The first thing I remember is waking up and feeling like I was floating. I was above my bed suspended in the air. I wasn’t flying above myself or floating away; just a feeling of weightlessness. I was aware of my surroundings, but I did not know where I was. As quick as it came, it was gone.
This was in 1988 and I was only four years old. It was the beginning of August and the weather was hot. After having what my parents and pediatrician thought was a small stomach virus, my parents found me hard to wake and immediately got me in for another evaluation. When the physician first saw me, he told my parents to get me to the nearest emergency room.
By the time I arrived in the local ER, a mere one block away, I was unresponsive. My parents were then informed I was going to be flown to Riley Children’s Hospital. Riley was over three hours away by car so my parents gave quick kisses (hoping they weren’t the last) and began the drive to Indianapolis. My father, who was a local police officer, made it to the hospital before I did. Once at Riley, I spent close to a week recovering from what they could only describe as severe dehydration. I was discharged home with no adverse effects, but most importantly no reason or explanation. The feeling of weightlessness? I later discovered that I was in what’s called a Hoyer lift and was being weighed. I woke temporarily and was unconscious again within seconds.
Close to a month after coming home, it started again. Vomiting and dehydration along with drowsiness. My parents were panicked and my pediatrician was unavailable. Luckily, a colleague was able to see me and had heard of a newly discovered metabolic disorder that could be the answer. It was a rare disorder but it was worth a shot. My labs were sent off by mail to Yale University while I was once again admitted for dehydration. The results came back and confirmed her suspicions. I had a genetic, recessive fatty oxidation disorder called Medium Chain Acyl-CoA Dehydrogenase Deficiency (MCAD). MCAD falls into the umbrella of Mitochondrial Disease which can effect energy levels, heart and brain function, and overall quality of life. Later on I would also be diagnosed with Ehlers-Danlos Syndrome and Mitochondrial Myopathy.
Over my childhood and early adulthood, I adapted to having an alternative diet, a little less energy that others, and frequent admissions to the hospital. Once I hit my mid twenties I felt like everything started to fall apart- literally. My body hurt all the time, my muscles had horrible spasms, my joints ached, and I constantly had a headache. I was able to somehow give birth to my two children after going on bedrest for preterm labor during both pregnancies. During my first pregnancy, I lost so much weight. When I was weighed on the day of delivery, I had finally gained enough weight to hit my pre-pregnancy weight.

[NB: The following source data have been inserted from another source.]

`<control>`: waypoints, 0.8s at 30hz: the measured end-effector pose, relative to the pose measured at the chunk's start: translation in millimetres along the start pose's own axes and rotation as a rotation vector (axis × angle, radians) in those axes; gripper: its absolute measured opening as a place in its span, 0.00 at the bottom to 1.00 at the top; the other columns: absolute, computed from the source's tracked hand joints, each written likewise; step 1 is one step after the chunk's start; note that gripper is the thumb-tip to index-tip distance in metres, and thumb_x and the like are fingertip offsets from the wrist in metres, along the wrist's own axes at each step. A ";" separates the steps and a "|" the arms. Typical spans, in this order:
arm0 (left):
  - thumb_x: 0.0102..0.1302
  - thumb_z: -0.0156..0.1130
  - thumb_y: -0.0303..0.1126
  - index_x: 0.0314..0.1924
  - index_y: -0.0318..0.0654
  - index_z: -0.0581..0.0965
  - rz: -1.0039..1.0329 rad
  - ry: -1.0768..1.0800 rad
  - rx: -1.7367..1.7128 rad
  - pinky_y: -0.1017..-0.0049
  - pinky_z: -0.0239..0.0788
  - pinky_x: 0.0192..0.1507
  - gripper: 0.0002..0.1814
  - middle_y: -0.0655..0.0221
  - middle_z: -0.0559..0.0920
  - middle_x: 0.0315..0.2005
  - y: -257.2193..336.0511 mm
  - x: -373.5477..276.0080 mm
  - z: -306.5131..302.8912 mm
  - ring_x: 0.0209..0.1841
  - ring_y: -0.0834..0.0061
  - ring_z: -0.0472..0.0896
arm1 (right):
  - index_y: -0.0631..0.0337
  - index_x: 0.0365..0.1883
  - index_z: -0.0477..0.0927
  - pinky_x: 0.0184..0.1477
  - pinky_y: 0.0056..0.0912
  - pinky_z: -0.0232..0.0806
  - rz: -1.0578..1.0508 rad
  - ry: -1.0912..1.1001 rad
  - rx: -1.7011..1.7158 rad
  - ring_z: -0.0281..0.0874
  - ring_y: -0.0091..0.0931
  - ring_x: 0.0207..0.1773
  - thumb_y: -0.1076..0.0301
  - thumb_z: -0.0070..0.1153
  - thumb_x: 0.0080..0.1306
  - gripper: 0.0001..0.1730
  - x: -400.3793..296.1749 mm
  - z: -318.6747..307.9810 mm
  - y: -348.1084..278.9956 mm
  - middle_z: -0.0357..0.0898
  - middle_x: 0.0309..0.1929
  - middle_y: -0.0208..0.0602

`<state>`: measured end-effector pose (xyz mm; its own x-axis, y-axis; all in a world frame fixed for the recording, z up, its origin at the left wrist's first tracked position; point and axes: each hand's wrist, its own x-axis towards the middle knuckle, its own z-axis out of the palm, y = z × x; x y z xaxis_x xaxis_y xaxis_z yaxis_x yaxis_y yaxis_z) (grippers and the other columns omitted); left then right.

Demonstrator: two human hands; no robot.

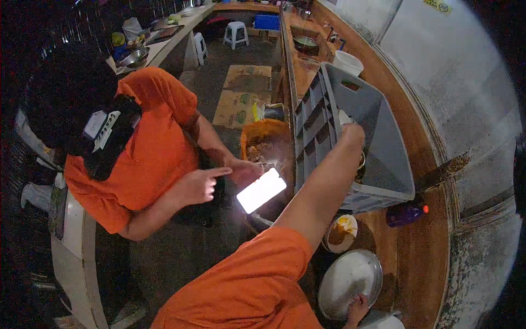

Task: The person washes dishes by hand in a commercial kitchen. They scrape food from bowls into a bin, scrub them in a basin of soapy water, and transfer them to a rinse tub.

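My left arm reaches up over a grey plastic crate [380, 135]. My left hand [352, 129] is bent down inside it beside a whitish object [344, 118]; its fingers are hidden, so its hold cannot be made out. At the lower right my right hand [359, 306] grips the rim of a round, shiny metal tray [349, 279], its fingers curled over the edge. A white bowl [342, 234] with orange-brown residue lies between the tray and the crate. Some dishware shows partly inside the crate, below my left wrist.
At left stands a co-worker in an orange shirt [160, 135], holding a glowing smartphone [262, 191]. An orange bin [263, 135] with scraps stands beside the wooden counter [423, 263]. A purple bottle [404, 216] and a white tub [348, 62] are near the crate. Flattened cardboard [242, 96] covers part of the floor.
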<state>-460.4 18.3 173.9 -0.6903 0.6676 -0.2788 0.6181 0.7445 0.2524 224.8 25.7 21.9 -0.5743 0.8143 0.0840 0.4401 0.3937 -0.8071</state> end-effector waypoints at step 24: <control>0.60 0.63 0.38 0.52 0.50 0.80 -0.080 0.249 -0.079 0.52 0.67 0.53 0.19 0.71 0.77 0.57 -16.8 19.8 26.6 0.59 0.62 0.74 | 0.65 0.43 0.75 0.24 0.24 0.65 0.237 -0.147 0.053 0.73 0.21 0.31 0.59 0.55 0.66 0.17 -6.1 6.5 -20.7 0.76 0.31 0.32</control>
<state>-474.5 19.0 139.4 -0.8127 0.5788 -0.0669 0.5337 0.7856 0.3132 214.7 9.8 34.3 -0.5553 0.8089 -0.1931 0.5397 0.1739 -0.8237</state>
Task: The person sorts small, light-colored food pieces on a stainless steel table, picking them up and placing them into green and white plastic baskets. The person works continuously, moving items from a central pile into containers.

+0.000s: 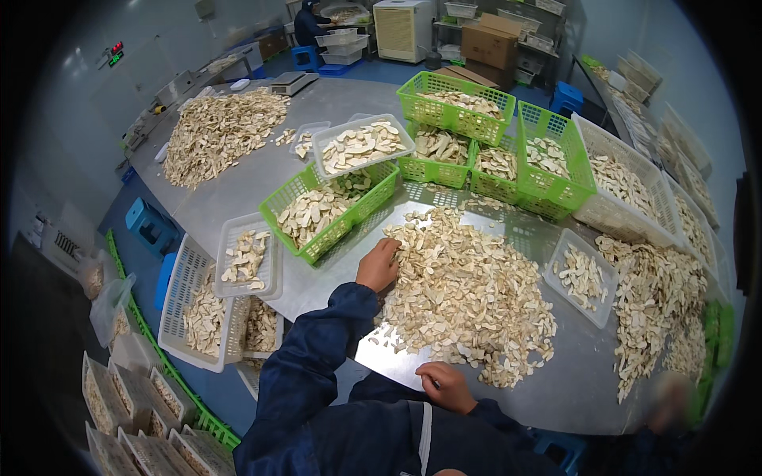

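A broad pile of pale dried slices (470,291) lies on the metal table (583,381) before me. My left hand (380,263) is at the pile's left edge, its fingertips against the slices; whether it holds any is hidden. My right hand (446,385) rests at the near table edge below the pile, fingers curled, and I cannot tell if a slice is in it. Beyond my left hand stands a green plastic basket (327,243) of larger slices, with a clear plastic tray (363,144) of slices on its far end. Another tray (553,268) of slices lies right of the pile.
Green baskets (455,128) and white baskets (625,220) line the far right. More slices (655,309) are heaped at right, near another person's blurred hand (673,395). At left are a white basket (172,303) and a tray (223,238). A person (306,24) is in the background.
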The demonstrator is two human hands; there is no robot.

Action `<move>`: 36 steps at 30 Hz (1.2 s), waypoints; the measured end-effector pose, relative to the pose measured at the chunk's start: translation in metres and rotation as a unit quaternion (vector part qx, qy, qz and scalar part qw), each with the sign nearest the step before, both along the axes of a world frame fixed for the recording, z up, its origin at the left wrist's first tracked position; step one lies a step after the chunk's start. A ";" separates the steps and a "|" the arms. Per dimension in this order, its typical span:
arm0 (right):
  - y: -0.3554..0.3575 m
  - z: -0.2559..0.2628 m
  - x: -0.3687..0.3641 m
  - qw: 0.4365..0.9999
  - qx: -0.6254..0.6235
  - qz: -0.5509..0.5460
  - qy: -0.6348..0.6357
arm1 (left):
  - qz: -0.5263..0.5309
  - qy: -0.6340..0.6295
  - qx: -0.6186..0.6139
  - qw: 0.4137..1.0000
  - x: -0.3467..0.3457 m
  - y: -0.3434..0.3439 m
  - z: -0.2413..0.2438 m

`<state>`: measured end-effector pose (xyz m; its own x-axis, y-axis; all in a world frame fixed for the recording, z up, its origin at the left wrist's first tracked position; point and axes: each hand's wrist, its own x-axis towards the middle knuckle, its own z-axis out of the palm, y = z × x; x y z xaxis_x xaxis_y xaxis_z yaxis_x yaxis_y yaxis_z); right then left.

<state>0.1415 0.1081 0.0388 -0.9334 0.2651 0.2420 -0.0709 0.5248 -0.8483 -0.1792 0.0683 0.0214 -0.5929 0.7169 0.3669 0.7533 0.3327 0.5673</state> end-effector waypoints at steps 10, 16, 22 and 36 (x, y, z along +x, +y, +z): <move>-0.001 -0.004 0.003 1.000 -0.007 -0.005 -0.010 | 0.003 -0.539 0.133 0.832 0.006 -0.023 0.024; -0.002 -0.006 -0.003 0.999 0.021 0.027 0.015 | -0.029 -0.251 0.045 0.967 0.022 -0.011 0.009; -0.003 -0.003 -0.001 0.999 0.030 0.022 -0.017 | -0.043 -0.026 -0.118 0.992 0.034 -0.001 0.015; -0.002 -0.008 -0.005 0.999 0.027 0.035 -0.017 | 0.036 -0.231 -0.030 0.972 0.004 0.007 0.013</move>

On the outside we were a happy home. A newly married couple with two beautiful children and great jobs, but on the inside I was falling apart. Eventually I had a port placed so I could have daily infusions to maintain hydration and began using a power wheelchair at the hospital I worked at to conserve energy. After trying to “fake it till I make it” for nearly 2 years, I left the workforce to stay at home and put my health first.
2017 was the year I had to put me first. I know it sounds selfish but by putting me first, I was making sure that I would be there for my kids. I not only wanted to be there for them as children, but I wanted to make sure I would do my part to make sure I could potentially see events like high school graduation, weddings, and grandkids. Over the past several years I have been able to improve my quality of life. I have been able to wean off my wheelchair, in fact, I’ve completed three half marathons. The reality is that Mitochondrial Disease and Ehlers-Danlos Syndrome continue to cause chaos to my body. I’ve had multiple port revisions, a partial replaced knee, repaired cartilage in my hip, and countless days of fatigue.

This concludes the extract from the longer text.